Check the listing below for lines with the word "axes" and say how many there are, with nothing but the number.
────────
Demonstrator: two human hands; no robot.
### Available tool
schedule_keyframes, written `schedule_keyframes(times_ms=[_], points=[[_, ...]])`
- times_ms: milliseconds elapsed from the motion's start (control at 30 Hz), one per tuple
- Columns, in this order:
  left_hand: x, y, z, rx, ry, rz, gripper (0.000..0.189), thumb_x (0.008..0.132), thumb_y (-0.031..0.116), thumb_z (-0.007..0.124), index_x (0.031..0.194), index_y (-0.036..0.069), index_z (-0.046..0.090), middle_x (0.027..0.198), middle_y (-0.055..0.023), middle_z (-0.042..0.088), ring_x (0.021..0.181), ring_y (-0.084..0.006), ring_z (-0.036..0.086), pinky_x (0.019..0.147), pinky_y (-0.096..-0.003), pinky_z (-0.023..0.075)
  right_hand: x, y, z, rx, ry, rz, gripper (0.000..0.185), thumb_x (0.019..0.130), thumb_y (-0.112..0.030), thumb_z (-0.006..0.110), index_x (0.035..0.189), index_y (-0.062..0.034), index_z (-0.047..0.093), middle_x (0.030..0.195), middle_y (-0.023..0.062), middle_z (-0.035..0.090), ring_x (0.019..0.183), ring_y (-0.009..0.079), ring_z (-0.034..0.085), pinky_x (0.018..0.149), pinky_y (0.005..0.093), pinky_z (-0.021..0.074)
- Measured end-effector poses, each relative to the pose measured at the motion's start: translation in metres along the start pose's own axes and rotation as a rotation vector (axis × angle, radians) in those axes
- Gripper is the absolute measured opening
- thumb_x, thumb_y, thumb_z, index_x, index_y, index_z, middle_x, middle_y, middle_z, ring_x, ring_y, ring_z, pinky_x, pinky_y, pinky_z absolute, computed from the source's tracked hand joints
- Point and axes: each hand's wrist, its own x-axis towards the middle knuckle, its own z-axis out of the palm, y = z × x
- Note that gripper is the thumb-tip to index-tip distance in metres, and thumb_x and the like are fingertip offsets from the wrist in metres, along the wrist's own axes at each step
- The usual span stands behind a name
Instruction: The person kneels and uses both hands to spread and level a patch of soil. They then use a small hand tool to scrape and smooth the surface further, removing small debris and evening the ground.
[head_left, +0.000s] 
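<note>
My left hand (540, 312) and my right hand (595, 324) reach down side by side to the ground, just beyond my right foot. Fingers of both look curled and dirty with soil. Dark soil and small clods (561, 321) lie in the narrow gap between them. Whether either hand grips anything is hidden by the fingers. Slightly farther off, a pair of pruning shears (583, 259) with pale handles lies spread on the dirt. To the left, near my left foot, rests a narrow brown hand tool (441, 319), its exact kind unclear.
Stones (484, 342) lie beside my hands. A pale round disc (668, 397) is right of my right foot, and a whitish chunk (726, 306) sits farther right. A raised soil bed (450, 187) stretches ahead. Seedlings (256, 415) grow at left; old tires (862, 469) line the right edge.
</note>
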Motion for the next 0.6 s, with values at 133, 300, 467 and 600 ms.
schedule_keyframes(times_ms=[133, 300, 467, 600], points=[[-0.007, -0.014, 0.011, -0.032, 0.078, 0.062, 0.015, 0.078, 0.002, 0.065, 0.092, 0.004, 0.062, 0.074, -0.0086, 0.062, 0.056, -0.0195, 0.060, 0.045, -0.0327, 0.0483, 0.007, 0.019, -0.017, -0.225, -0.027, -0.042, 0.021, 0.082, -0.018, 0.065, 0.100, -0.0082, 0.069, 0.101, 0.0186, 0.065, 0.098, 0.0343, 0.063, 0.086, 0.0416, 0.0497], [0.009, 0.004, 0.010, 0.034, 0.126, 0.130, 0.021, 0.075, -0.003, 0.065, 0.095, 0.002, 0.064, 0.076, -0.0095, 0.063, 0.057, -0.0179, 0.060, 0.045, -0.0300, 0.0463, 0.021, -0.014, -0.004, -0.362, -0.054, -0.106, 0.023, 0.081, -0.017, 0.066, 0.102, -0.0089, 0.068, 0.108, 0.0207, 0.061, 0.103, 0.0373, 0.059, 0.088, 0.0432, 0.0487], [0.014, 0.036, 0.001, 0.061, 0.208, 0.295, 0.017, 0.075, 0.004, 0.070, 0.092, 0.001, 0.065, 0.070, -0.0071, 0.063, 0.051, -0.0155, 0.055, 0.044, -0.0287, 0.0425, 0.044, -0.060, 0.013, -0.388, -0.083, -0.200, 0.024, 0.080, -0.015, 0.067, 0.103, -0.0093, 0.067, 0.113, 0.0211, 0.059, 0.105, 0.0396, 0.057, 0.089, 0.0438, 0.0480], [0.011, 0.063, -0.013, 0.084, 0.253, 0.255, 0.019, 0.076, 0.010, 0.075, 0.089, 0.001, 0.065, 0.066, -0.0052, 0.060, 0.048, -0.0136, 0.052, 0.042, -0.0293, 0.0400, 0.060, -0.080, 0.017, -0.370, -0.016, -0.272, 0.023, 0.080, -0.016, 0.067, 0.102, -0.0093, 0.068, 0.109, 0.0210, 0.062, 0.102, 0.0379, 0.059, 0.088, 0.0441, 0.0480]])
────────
■ **SOLUTION TO THE PROBLEM**
3